Loránt Vincze, bir çok üye ülkenin, şartnamenin uygulanması hakkında raporlarını vermede geciktiklerini ifade etmiştir. Bu gecikme, dil toplulukları nezdinde, hükümetlerinin anılan dökümanın hükümlerini ciddiye almadığı algısını uyandırmaktadır. FUEN Başkanına göre, bu gecikmenin nedeninin ortaya konması iyi bir fikirdir. Zira, üye ülkelerin uygulama sorumluluğu ile ilgili rapor vermelerine ilişkin sistem üç yıllık bir ritm dahilinde işlev görmektedir. Loránt Vincze bu sistemin hükümetler, bakanlıklar ve uluslararası kurumlar için elverişli olmakla birlike, normal vatandaşlar ve dil topluluklarının,temsilcileri için daha az uygun olup, bunlar için daha basit ve muntazam bir yolun takibi sağlanarak, spesifik şikayetlerinin, müşahadelerinin ve de şartnamenin muhafazası açısından katkılarını sunmalarının temin edilmesi gerektiğni ifade etmiştir. Vincze aynı şekilde devam ederek, raporların düzenlenmesindeki gecikme sonucunda sunulan verilerin artık güncelliğini yitirmiş olmaları nedeniyle, gözlemleme aspektini indirgeyebileceğine işaret etmiştir.

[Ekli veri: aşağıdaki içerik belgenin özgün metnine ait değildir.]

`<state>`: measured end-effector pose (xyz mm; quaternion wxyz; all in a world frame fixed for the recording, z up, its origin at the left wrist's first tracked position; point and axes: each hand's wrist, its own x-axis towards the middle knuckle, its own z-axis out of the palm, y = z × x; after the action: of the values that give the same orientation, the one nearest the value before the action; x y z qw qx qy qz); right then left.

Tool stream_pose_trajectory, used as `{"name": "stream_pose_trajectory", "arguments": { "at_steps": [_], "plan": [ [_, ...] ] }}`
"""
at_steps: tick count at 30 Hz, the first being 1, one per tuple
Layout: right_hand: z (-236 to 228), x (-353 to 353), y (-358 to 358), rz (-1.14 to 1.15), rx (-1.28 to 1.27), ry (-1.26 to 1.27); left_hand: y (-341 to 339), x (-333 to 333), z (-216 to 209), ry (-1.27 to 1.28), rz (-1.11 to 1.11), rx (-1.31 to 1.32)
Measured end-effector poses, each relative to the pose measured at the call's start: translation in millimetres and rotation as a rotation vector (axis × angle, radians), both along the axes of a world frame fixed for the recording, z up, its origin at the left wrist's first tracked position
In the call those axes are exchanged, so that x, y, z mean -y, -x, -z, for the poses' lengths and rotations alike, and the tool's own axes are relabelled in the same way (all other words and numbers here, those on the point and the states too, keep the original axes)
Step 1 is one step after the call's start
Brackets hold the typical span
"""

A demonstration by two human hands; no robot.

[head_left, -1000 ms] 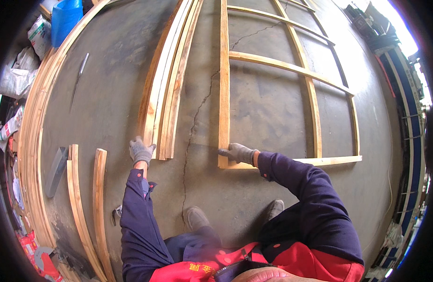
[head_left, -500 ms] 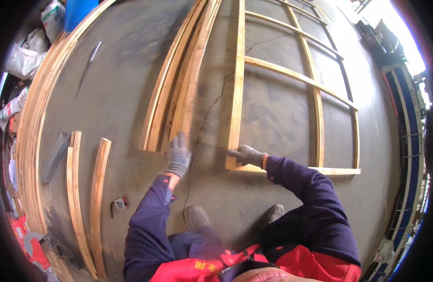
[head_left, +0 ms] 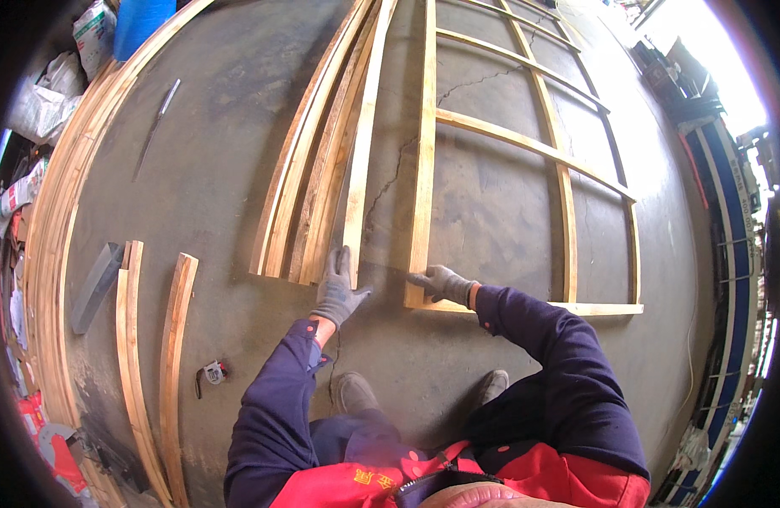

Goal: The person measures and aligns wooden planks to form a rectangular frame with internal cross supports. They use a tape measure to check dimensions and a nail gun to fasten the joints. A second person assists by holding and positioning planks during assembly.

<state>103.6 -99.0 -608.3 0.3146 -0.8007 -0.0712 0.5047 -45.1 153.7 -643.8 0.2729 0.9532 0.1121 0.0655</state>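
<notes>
My left hand [head_left: 339, 292], in a grey glove, is at the near end of a pale wooden strip [head_left: 363, 161]. Its fingers lie along the strip's left side and the thumb sticks out past the right, with the end between them. Just left of it, several more wooden strips [head_left: 298, 169] lie side by side on the floor. To the right lies a ladder-like wooden frame [head_left: 424, 169] with crosspieces. My gloved right hand [head_left: 445, 284] holds its near left corner, fingers over the side rail; the fingers' undersides are hidden.
On the left are short wooden pieces [head_left: 176, 339], a grey metal channel [head_left: 98, 288], a tape measure [head_left: 214, 372] and a long stack of strips [head_left: 64, 220]. A thin metal tool [head_left: 167, 97] lies farther off. Long blue-and-white bundles [head_left: 733, 220] line the right side.
The strip at my left hand has shifted right, apart from the other strips, and shows a paler face. My left hand has moved slightly right and nearer to me. My right hand stays at the frame corner.
</notes>
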Motion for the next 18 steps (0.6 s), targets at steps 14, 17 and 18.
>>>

FUEN, bir kaç üye ülkenin şartnamenin muhafazasını, yüksek bürokratik bir külfet ve aşırı masraflara tekabül ettirmelerinden endişe duymaktadır. FUEN Başkanının fikrine göre, aznlıkların korunması ve dil çeşitliliği bir lüks değil, bilakis dil ve kültürel mirasın muhafaza edilmesidir. Anılan 18 maddeden oluşan önerilerden bir tanesi, içinde çeşitli Avrupa azınlıklarının dil haklarına ilişkin özellik arzeden durumlarını ve ana hedeflerini ortaya koydukları beyaz bir kitabın hazırlanmasıdır. Bundan başka azınlıklara bir de, spesifik sorunlarına dair uygun çözüm yollarının onların adına anayurtları tarafından değil, bizzat kendileri tarafından ifade etme imkanının da verilmesi gerekir.
Sözkonusu önerilere göre, şartnamenin düzeltilmesini teminen , Avrupa üye ülkeleri ile Avrupa Komisyonu arasında açılacak görüşme şeklinde, ulusal azınlık ve hükümet dışı kurum temsilciliklerinin lehine olacağı fikri akla yakın gelmektedir. FUEN, böylesine geniş tarzda yapılacak bir görüşme ve koperasyon sonucunda şartnamenin bir nevi ''canlı enstrümana'' dönüşeceğinden emindir. Sürekli olarak gelişmeye devam eden toplumlarda ortaya çıkan taleplerin dijital dönemde yakınlaşması bu şekilde kolaylaşmış olacaktır.
Uzmanlar Komitesi FUEN'in bir kaç önerisini tanıyarak, konu üzerine esaslıca düşüneceğine dair bir açıklamada bulunmuştur..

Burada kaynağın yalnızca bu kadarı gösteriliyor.